When viewed as asserting a cause of action, and not viewed as a technical statement of a cause of action, as required when tested as a pleading, the original complaint, so considered, must carry the conviction to a reasonable man that plaintiff was complaining of the careless and negligent manner in which defendant constructed a dam, and by reason of such negligent and careless construction such dam was insufficient to restrain the water impounded by the dam, and that defendant knew the manner in which the dam was constructed and the menace the dam offered to plaintiff’s property—in other words, the plaintiff’s cause of action was the negligent, and careless construction of the dam. The same cause of action is asserted by plaintiff in his amended complaint, by a statement thereof, the sufficiency of which is not questioned. Such omissions and defects, in the manner in which the cause of action was asserted in the original complaint, were cured and supplied in the statement of the cause of action asserted in the amended complaint, and these amendments are claimed by defendant in error to state a cause of action as of the date of the filing of the amended complaint, and open to the defense of the statute of limitations. If the amended complaint does not relate back to the time of filing the original complaint, the position of counsel is well taken, and that opens the questions: Will it relate back, when the same cause of action is asserted in both the original and the amended complaints? What amendments will tie the two complaints together, so that one will be and be considered the counterpart *82of the other, and both be considered as the prosecution of one and the same lawsuit, and shut out the defense of the statute of limitations?
Plaintiff concedes the statement of the cause of action asserted by the original complaint is faulty when attacked by a general demurrer, but insists that, even so, it is sufficient to assert a good cause of action, and when a good cause of action is so asserted it is sufficient to stop the running of the statute of limitations against such cause of action, even though a general demurrer to the statement would be good; and this proposition is denied by defendant in error, who insists that a complaint held bad on general demurrer must be considered as a nullity, and an amended complaint thereafter filed, sufficiently stating a cause of action when attacked by a general demurrer, is the commencement of the suit on such cause of action, and is open to all defenses as such, thus making the test of the commencement of the action relied on the ruling of the court on the effect of the general demurrer to the statement of the cause of action. These questions have never been answered by the supreme court of the territory, to which this court is the successor by operation of law, and they are, therefore, questions of first impression in this jurisdiction.

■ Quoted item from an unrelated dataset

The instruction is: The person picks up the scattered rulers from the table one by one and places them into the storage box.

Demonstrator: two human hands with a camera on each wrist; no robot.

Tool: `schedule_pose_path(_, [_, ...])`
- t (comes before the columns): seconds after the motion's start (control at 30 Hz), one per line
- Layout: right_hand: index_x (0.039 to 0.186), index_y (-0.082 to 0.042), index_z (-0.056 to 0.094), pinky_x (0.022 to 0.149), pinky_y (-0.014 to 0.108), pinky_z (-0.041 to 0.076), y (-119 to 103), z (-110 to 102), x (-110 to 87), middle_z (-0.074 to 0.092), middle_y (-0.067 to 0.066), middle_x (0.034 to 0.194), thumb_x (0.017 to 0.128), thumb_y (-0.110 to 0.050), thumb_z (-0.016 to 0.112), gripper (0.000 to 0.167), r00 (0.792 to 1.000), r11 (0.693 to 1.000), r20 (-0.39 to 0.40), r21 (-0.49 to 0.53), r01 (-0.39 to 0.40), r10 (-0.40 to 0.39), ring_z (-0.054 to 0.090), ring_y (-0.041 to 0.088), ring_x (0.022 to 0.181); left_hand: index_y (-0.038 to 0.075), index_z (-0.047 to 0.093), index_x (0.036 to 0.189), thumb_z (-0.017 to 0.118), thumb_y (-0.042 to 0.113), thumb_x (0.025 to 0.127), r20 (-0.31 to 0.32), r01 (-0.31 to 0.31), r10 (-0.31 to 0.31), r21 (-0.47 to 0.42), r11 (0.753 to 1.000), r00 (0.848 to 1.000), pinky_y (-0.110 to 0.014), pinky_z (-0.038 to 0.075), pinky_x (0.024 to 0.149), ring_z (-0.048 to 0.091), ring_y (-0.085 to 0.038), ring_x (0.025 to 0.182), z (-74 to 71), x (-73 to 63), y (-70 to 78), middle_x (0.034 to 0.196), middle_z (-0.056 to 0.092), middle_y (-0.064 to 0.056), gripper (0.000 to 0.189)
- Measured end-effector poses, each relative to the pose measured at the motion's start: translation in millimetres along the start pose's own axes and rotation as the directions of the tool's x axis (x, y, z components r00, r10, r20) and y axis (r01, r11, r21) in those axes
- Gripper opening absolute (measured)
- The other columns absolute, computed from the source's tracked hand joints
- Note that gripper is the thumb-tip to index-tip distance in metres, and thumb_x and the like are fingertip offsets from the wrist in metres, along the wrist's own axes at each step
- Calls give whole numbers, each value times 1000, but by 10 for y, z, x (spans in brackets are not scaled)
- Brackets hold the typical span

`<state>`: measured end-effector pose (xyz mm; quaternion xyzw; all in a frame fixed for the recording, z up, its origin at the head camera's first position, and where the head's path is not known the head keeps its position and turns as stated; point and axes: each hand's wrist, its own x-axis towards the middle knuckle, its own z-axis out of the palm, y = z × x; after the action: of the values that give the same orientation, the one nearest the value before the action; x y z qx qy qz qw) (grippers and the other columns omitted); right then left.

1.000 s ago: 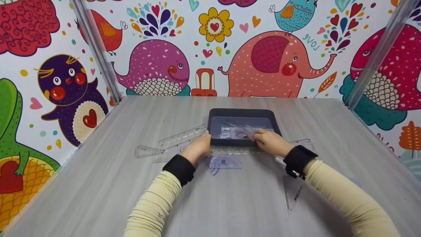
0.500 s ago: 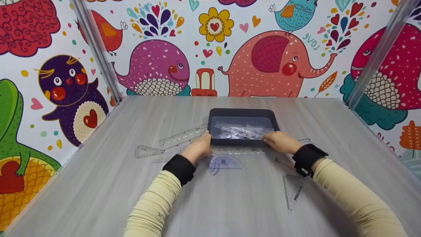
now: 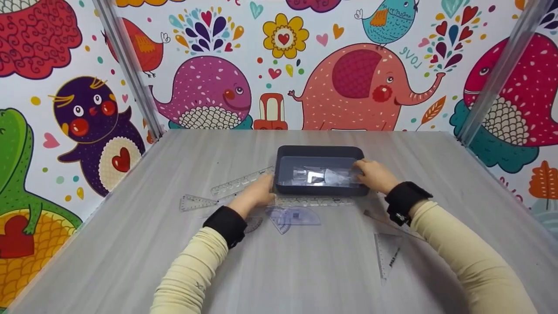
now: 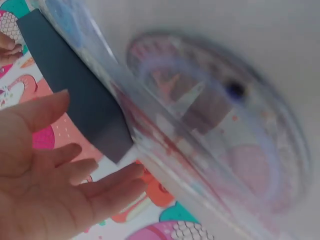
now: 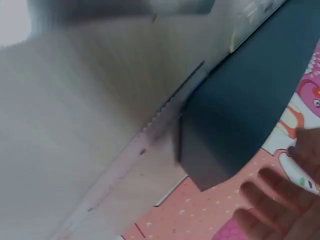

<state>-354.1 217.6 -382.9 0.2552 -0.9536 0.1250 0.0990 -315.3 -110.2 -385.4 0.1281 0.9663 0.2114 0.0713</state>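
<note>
A dark grey rectangular box (image 3: pixel 322 190) stands on the table with clear plastic pieces (image 3: pixel 324 175) lying in it. My left hand (image 3: pixel 259 191) is at its left side; in the left wrist view the fingers (image 4: pixel 115 190) are spread, with nothing gripped. At the right side is my right hand (image 3: pixel 378 175), its fingers (image 5: pixel 272 200) loosely extended and holding nothing in the right wrist view. Below my left hand lies a round-edged clear protractor (image 4: pixel 215 120), blurred. A clear ruler (image 3: pixel 314 201) lies along the box's front.
Purple protractors (image 3: pixel 301 216) lie in front of the box. To the left are a stencil ruler (image 3: pixel 239 181) and a clear set square (image 3: pixel 196 203). Another set square (image 3: pixel 386 255) lies at the right, near a thin strip (image 3: pixel 388 222). A patterned wall (image 3: pixel 270 65) rises behind.
My right hand has come away from the pieces inside the box to its right side. My left hand has shifted slightly left. The pieces in the box lie differently.
</note>
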Motion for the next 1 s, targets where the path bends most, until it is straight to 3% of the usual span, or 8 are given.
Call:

To give to the special demurrer, setting up the statute of limitations to an amended complaint, the effect contended for by the defendant in error, would be equivalent to giving such special demurrer the force and effect of a general demurrer, and permit the pleading thereby to attack the sufficiency and the manner of stating a cause of action, which is not the purpose of such special demurrer. It does not attack the manner of stating the cause of action, but it is more to be considered in the class of pleas in confession and avoidance of the cause of action stated, be the manner of statement as it may appear, the special plea admits the sufficiency of the allegations of the pleading attacked thereby, to state a cause of action, but seeks to avoid the prosecution of such suit, and relegate the cause of action to repose and bring the litigation to an end forever. It thus directly attacks the cause of action, and does not attack the manner of stating the cause of action—the statement of the cause of action. It attacks the perfect or good cause of action in the same manner and with the same effect as it attacks the imperfect cause of action, and has noth*83ing to do with the manner of stating the cause of action attacked. Atlantic & Pac. Ry. Co. v. Laird, 164 U. S. 393, 41 L. Ed. 485, 17 Sup. Ct. Rep. 120.

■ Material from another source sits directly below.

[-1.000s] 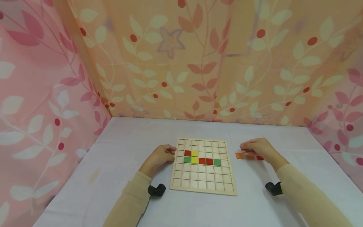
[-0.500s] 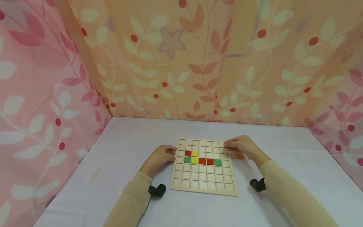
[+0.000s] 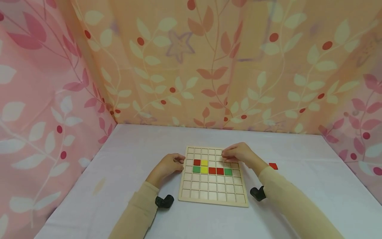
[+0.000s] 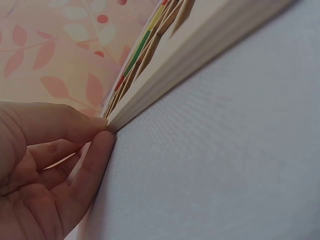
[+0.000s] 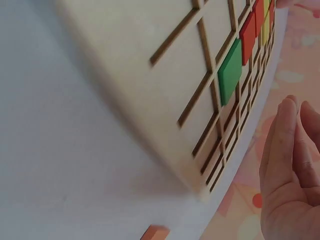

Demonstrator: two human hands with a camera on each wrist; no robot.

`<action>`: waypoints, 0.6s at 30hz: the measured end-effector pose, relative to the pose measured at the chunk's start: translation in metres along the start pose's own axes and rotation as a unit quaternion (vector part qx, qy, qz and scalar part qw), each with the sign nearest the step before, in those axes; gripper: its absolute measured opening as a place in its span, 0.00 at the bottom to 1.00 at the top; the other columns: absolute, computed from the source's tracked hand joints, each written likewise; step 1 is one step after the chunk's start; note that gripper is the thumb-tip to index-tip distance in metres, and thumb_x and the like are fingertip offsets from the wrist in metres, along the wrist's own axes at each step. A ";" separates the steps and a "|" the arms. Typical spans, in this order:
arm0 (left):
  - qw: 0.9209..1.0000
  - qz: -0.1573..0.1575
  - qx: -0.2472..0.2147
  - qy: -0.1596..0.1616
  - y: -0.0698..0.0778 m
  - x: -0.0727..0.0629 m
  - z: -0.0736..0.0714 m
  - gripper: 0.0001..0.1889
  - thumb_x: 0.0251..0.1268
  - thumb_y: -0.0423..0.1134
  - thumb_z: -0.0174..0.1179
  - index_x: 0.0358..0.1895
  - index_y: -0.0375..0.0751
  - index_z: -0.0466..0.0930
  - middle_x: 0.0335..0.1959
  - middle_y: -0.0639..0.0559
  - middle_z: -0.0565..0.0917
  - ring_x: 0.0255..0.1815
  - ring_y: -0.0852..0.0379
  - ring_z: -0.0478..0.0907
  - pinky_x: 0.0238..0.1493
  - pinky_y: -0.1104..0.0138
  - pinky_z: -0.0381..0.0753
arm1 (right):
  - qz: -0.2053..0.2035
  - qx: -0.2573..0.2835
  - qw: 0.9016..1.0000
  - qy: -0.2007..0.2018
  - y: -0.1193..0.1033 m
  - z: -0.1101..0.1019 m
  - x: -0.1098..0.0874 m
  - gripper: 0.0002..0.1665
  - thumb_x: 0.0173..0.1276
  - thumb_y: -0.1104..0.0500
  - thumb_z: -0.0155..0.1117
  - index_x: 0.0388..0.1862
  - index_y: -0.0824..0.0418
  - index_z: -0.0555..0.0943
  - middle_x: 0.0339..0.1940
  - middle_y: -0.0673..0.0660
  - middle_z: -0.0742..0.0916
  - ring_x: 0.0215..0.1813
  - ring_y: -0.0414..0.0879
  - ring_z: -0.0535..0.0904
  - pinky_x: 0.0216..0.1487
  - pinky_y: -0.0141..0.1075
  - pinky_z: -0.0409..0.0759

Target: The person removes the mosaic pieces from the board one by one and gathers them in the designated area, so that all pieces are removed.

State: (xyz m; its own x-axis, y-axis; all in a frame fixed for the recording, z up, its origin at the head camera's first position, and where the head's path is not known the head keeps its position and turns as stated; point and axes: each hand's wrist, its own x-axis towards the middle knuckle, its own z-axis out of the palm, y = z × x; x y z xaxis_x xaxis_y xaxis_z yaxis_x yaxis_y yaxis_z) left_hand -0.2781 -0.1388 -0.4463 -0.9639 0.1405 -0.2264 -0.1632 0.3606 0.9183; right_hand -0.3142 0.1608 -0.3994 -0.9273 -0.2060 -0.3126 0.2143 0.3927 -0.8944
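Observation:
A square wooden grid board [image 3: 213, 186] lies on the table with red, yellow and green square tiles in two of its rows. At its left edge is my left hand [image 3: 168, 166]; in the left wrist view the thumb [image 4: 65, 122] and a finger pinch the board's edge. Over the board's upper right part is my right hand [image 3: 240, 154], thumb and fingers close together above the cells. Whether a tile sits between those fingertips cannot be made out in either view. A green tile [image 5: 230, 72] shows near the right hand in the right wrist view.
A loose red tile [image 3: 273, 166] lies on the white tablecloth [image 3: 134, 142] right of the board. An orange tile [image 5: 156, 233] lies beside the board in the right wrist view. Flowered cloth [image 3: 179, 83] hangs behind and at both sides.
My right hand has moved left from the loose tiles to over the upper right of the board. The red tile shows again, and the arm now covers the orange ones. The left hand stays put.

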 end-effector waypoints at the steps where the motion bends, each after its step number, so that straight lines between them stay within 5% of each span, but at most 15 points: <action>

This we consider is sufficient to dispose of this ease, viz.: The cause of action defectively stated in the original is the identical cause of action sufficiently stated—reasserted—in the amended complaint, and that being the ease (and a superficial examination of the original complaint, comparing it with the amended complaint, can but convince a fair legal mind that the cause of action is the same, and no other intended or attempted to be stated), the special demurrer can reach no other question, and reaches no other question, than the question of relation existing between the cause of action contended for in the two documents, the amended and the original complaint. If the cause of action is the same, the identical cause of action, disregarding the manner in which it is stated, the amended complaint is only the continuation of the suit begun by filing the original complaint, and the statute is stopped at that point. If the cause of action is deficient, and another cause of action asserted in the amended complaint than that asserted in the original complaint, then, without regard to the manner of the statement, the statute continues to run against such new or different cause of action, so for the first time asserted in the amended complaint, until the date of the filing of such amended complaint, and of the existence of this positive rule of law there can be no doubt, and it exists both in reason and in authority. Union Pac. Ry. Co. v. Wyler, 158 U. S. 285, 39 L. Ed. 983, 15 Sup. Ct. Rep. 877; Atlantic & P. R. R. Co. v. Laird, supra; Motes v. Gala Valley, G. & N. R. R. Co., 8 Ariz. 50, 68 Pac. 532.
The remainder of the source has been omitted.